There are three energy producing systems utilized in the aerobic zone: aerobic glycolysis (slow), Krebs cycle (citric acid) and the electron transport train. These energy producing processes take place in the cells mitochondria and produce ATP. ATP is the fuel of the body; it is the substance that enables muscles to contract over and over again. As long as ATP is present the body can keep moving.
Cellular respiration can be an anaerobic or aerobic respiration, depending on whether or not oxygen is present. Anaerobic respiration makes a total of 2 ATP. Aerobic respiration is much more efficient and can produce up to 38 ATP with a single molecule of glucose, which is created when the food we consume is broken down and converted into glucose. A diet of simple carbohydrates during activity allows glucose to quickly enter the energy production system in the mitochondria to produce ATP.

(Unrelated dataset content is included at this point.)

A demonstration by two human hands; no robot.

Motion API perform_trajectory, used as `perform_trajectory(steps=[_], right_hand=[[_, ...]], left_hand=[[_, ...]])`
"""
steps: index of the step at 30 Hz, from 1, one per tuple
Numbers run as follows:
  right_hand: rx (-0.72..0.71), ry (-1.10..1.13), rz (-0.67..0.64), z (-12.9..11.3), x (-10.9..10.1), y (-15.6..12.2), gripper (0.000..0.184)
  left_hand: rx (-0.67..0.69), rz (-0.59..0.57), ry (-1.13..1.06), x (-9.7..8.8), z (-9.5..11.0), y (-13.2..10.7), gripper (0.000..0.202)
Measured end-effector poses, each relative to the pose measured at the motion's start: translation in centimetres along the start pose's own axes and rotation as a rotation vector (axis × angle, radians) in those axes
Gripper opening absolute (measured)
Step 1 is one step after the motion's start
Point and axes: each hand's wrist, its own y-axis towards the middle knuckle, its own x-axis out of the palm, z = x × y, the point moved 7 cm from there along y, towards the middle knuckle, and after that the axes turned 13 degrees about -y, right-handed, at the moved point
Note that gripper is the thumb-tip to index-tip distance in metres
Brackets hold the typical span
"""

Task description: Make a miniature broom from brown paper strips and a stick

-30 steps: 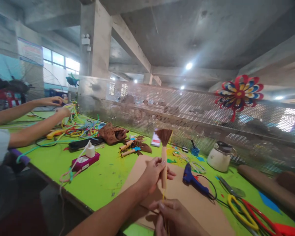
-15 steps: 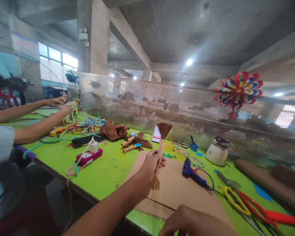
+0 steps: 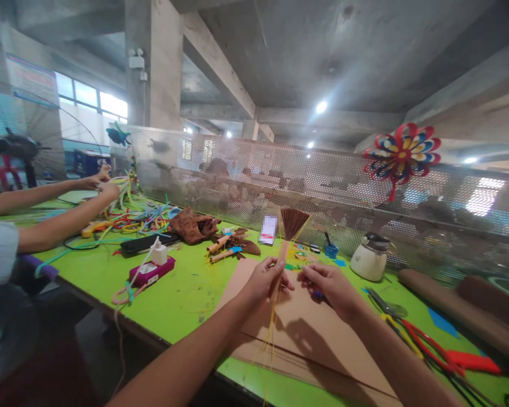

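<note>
My left hand (image 3: 266,279) is closed around the tan stem of a small brown paper brush (image 3: 292,223), which stands upright with its fringed head fanned out at the top. Thin yellow strands (image 3: 270,339) hang from below my left fist. Just to the right, my right hand (image 3: 327,284) has its fingers curled in a pinch; what it pinches is too small to make out. Both hands hover over a brown cardboard sheet (image 3: 305,339) lying on the green table (image 3: 182,294).
A blue glue gun (image 3: 318,294) is mostly hidden behind my right hand. A white pot (image 3: 369,260), scissors (image 3: 411,330) and brown paper rolls (image 3: 458,305) lie at the right. Another person's arms (image 3: 55,215) work over coloured strips (image 3: 136,217) at the left. A perforated metal screen (image 3: 322,192) carries a paper flower (image 3: 401,152).
My right hand rose from the near edge of the table up to beside my left hand. The brush tilted slightly to the right, and the yellow strands now hang free.
</note>
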Motion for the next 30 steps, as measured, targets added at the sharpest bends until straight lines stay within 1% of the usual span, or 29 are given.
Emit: perform_trajectory(steps=[3,7,10,14,20,23,26,28,30], right_hand=[[-0.034,0.06,0.012,-0.1,0.5,1.7,0.037],[-0.056,0.104,-0.037,-0.6,1.6,3.0,0.04],[-0.059,0.136,-0.055,-0.9,2.4,3.2,0.038],[-0.074,0.204,-0.071,-0.7,3.5,2.9,0.035],[-0.022,0.279,-0.043,0.9,4.1,2.9,0.037],[0.024,0.274,-0.027,2.0,4.0,3.2,0.04],[0.078,0.253,-0.051,3.0,4.3,2.7,0.041],[0.119,0.242,-0.097,3.5,5.1,1.7,0.041],[0.152,0.247,-0.164,3.8,6.5,0.3,0.041]], left_hand=[[-0.041,-0.003,-0.013,-0.1,-0.6,0.3,0.041],[-0.039,-0.009,-0.014,0.1,-0.5,0.3,0.044],[-0.048,-0.005,0.03,0.4,-0.2,0.0,0.04],[-0.022,0.002,0.018,0.8,-0.2,-0.3,0.037],[-0.026,0.005,-0.006,0.5,-1.5,0.0,0.036],[-0.061,0.042,-0.044,-0.1,-2.2,0.5,0.033],[-0.15,0.105,-0.08,-0.9,-2.5,0.8,0.021],[-0.239,0.178,-0.108,-1.7,-2.4,0.5,0.016],[-0.296,0.255,-0.079,-2.7,-1.6,-0.3,0.017]])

This process to create 38 ATP from glucose is slow and requires oxygen, but this can essentially allow us to be able to perform low intensity activities for such long periods of time, as opposed to anaerobic training, where oxygen is not present.
How do I train the aerobic system?
Interval training (1-part work: 1-part rest, or 1:2), Fartlek training, or continuous training. Which brings us back to heart rate. Monitoring one’s heart rate throughout exercise will help one to maintain aerobic training.

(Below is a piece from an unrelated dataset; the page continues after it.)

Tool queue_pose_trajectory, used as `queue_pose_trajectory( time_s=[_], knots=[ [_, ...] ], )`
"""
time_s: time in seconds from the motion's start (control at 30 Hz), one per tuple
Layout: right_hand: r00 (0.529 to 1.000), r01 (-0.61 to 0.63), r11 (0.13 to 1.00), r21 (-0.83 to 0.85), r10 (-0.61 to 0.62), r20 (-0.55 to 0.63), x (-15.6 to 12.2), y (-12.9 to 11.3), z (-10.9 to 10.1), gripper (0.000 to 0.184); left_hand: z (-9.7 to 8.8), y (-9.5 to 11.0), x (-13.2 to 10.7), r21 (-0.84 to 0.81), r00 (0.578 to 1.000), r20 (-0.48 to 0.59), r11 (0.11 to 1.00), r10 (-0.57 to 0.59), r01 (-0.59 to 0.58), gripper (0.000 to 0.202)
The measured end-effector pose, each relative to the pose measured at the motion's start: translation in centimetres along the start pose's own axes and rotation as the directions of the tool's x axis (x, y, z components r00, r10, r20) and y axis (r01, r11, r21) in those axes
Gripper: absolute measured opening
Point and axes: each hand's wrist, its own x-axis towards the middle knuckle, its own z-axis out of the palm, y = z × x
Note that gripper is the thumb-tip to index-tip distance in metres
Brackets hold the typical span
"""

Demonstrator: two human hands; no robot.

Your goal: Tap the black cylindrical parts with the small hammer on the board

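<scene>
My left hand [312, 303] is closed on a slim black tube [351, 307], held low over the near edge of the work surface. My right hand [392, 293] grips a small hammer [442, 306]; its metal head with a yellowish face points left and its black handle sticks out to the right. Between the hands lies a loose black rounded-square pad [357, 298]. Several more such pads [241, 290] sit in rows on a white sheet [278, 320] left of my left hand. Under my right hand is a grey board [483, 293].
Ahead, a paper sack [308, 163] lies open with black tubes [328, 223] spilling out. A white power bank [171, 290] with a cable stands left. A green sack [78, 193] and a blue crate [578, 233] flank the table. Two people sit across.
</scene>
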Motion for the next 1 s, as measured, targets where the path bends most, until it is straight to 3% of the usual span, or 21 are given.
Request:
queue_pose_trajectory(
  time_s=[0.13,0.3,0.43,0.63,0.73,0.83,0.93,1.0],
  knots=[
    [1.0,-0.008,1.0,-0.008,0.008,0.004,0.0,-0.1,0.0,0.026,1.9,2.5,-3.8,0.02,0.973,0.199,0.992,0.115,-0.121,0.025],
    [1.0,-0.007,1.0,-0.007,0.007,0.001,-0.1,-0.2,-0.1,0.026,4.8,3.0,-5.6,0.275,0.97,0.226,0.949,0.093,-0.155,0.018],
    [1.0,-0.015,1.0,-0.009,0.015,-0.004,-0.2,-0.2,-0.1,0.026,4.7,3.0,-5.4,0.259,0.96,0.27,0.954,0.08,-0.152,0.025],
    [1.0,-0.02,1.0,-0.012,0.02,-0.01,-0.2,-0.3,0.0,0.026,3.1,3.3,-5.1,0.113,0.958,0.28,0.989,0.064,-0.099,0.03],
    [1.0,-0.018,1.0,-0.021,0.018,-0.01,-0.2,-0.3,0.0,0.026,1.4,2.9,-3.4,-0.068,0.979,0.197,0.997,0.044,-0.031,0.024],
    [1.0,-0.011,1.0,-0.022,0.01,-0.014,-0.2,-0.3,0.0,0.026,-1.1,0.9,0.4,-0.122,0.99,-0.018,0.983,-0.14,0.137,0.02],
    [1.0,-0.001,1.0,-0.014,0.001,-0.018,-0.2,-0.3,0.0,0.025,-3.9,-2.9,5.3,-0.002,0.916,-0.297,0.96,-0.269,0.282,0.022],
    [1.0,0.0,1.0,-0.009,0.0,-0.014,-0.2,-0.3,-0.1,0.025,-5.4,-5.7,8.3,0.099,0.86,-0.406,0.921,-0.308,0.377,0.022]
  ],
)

Your optimal heart rate for aerobic training can be estimated through a simple formula: 220bpm – your age x 60%. A heart rate monitor is very helpful to be able to quickly adapt training effort to adjust to stay in the aerobic zone.
When you train in the aerobic zone many adaptations occur in the body that enhance athletic performance. One adaptation is mitochondria production, which is increased in the cells by at least 40%. This is good because the more mitochondria present in the cells, the more fuel the body can produce.

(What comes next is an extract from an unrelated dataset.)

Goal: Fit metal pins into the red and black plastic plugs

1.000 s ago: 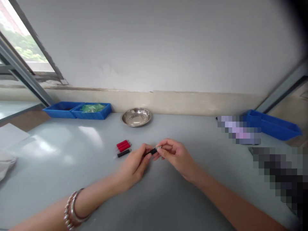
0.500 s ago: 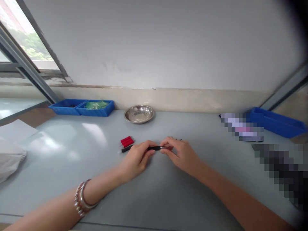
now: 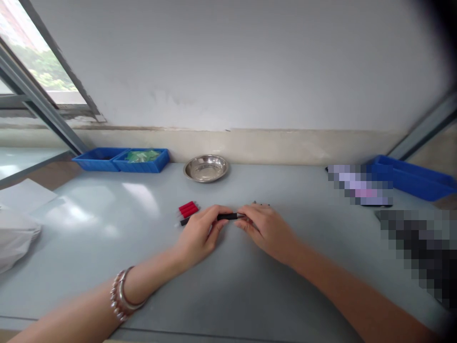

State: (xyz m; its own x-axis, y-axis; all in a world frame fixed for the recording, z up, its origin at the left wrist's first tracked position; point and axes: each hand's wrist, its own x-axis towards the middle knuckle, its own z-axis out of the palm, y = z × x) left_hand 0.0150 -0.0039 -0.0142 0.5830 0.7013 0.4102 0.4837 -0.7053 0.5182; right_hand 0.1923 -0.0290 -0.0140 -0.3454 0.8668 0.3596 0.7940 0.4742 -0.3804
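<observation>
Between my two hands is a slim black pen with a silvery end, lying roughly level just above the table. My left hand has its thumb and fingers closed around the black barrel. At the silvery end, the fingers of my right hand are bent round it, and its tip is hidden by them. Red tubes with clear ends lie side by side beyond my left hand. Next to them a black tube is partly covered by that hand. Small dark pieces show behind my right knuckles.
A shiny metal dish stands near the wall. Left of it are blue trays, one with green packets. Another blue tray sits at the far right, near blurred-out objects. White bags or sheets lie at the left edge.
My right hand has shifted slightly left, and its fingers cover more of the pen's silvery end. My left hand has barely moved and keeps hold of the barrel.
</observation>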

The body also begins to increase the ability to bring fuel to the cells, while removing waste through the process of capillarization, (the process of creating new capillaries.) The increase in capillaries brings more glucose to the mitochondria for increased ATP production and also allows for increased blood for cellular repair, and improved removal of waste which leads to reduced recovery time.
The hidden super power of humans is the ability to perform incredible endurance events. When the demand (energy required) is less than the supply (ability to produce) the athletic effort can be sustained. With appropriate training, and adequate nutrition during an event, aerobic effort can be sustained. If the production of energy falls short of the body’s demand, failure occurs. During the inaugural women’s marathon in the summer Olympics in Los Angeles Gabriela Anderson-Sohies demonstrated failure of this system. Gabriela had been appropriately trained, but admits that during the race she did not properly hydrate and fuel. In her final lap you can see the failure of her glute muscles, which led to her inability to stabilize her knees, and increasing difficulty to walk straight and even stand. Gabriela’s glute failure is noticeable from 3:10 to 3:20
During the process of creating ATP to fuel the body the byproduct is hydrogen ion which is converted to Lactate to reduce the acidity in the cell. Lactate is created when a substance called Pyruvate binds with the hydrogen ion in the cells to prevent cell failure. That excessive hydrogen ion in the cells, which increases the cell acidity, is the “burn” that is felt. With continued intense activity, the lactate can’t be created fast enough, and the cell environment becomes acidic, affecting its ability to function and resulting in muscle failure. High intensity activity rapidly increases the hydrogen ion, this is generally called anaerobic training. With increased aerobic training the body is able to convert 75-80% of the Lactate into fuel via the liver and re-enter the mitochondria to generate ATP.
When the system is not well trained or the effort exceeds the aerobic process and enter the anaerobic process the removal of the lactate can no longer keep up with production and the source of fuel is depleted performance will begin to decline.
4-6 sessions a week of 40-60 min in the aerobic zone, or 4-6 all out 30 second sprints will to help increase cellular mitochondria numbers. If you are incorporating strength training, it should come before your running, so you can rest afterward. Or run in the morning, and do strength training in the late afternoon.
Training with a ratio of 1:6 (for example 1-minute training work, 6 minutes rest) will help the body to increase the growth of capillaries.
Some training can force the body to better deal with waste – using a 1:3 training you can teach the body to better clear the lactate.
There are some further methods for highly trained athletes which is using a 2:1 ratio, as it doesn’t allow for lactate clearance it will teach an athlete to learn to tolerate the acidic burn.